You cannot change the past. You can only learn from it.
— My Love

That’s my Love’s guiding principle, in business and in life.

Her firm’s most basic rule: If one makes a mistake, one must own up to it at once, mitigate the consequences and learn from it.

She won’t point fingers. She won’t let anyone else point fingers. She’s not interested in blame or fault or guilt or shame or punishment or vengeance. She won’t let anyone else indulge them, either. All those things – blame, fault, guilt, shame, punishment, vengeance – are stupid.

Why? Because they can’t change the past. The past cannot be changed. Those things are a waste of time and energy.

The only thing you can do with the past is learn from it.

Her firm meticulously studies all its mistakes.
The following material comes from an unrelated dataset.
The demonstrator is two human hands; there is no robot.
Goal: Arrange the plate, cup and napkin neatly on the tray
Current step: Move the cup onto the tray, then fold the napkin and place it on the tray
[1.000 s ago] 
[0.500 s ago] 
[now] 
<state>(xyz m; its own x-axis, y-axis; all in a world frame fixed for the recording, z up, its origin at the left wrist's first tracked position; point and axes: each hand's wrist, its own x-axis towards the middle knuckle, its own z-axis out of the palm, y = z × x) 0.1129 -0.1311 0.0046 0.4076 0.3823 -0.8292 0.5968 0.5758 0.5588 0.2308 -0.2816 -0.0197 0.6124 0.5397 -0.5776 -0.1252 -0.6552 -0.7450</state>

Not to assign blame, but to learn.

Which is why her firm makes very, very few mistakes.


 The past is never dead. It’s not even past.
— William Faulkner, Requiem for a Nun

When I was young and trying to deny to myself that I am what I am, I did many things that I’m not proud of. Stupid things. Things that disgust me now. Things that disgusted me then.

I let others do awful, degrading things to me.

I never did anything criminal. I never endangered life or limb. But I endangered my soul and the souls of those who used me.

I left that behind when I left for the University. I started over. Tabula rasa. And I did leave it behind – for two years.

Then it all blew up.

One person vindictively, and others innocently, used it to destroy something I cherished.

To protect me from further harm, a woman did something noble and selfless, something that hurt her and irrevocably altered the course of her life. It hurt and altered the lives of everyone she loved.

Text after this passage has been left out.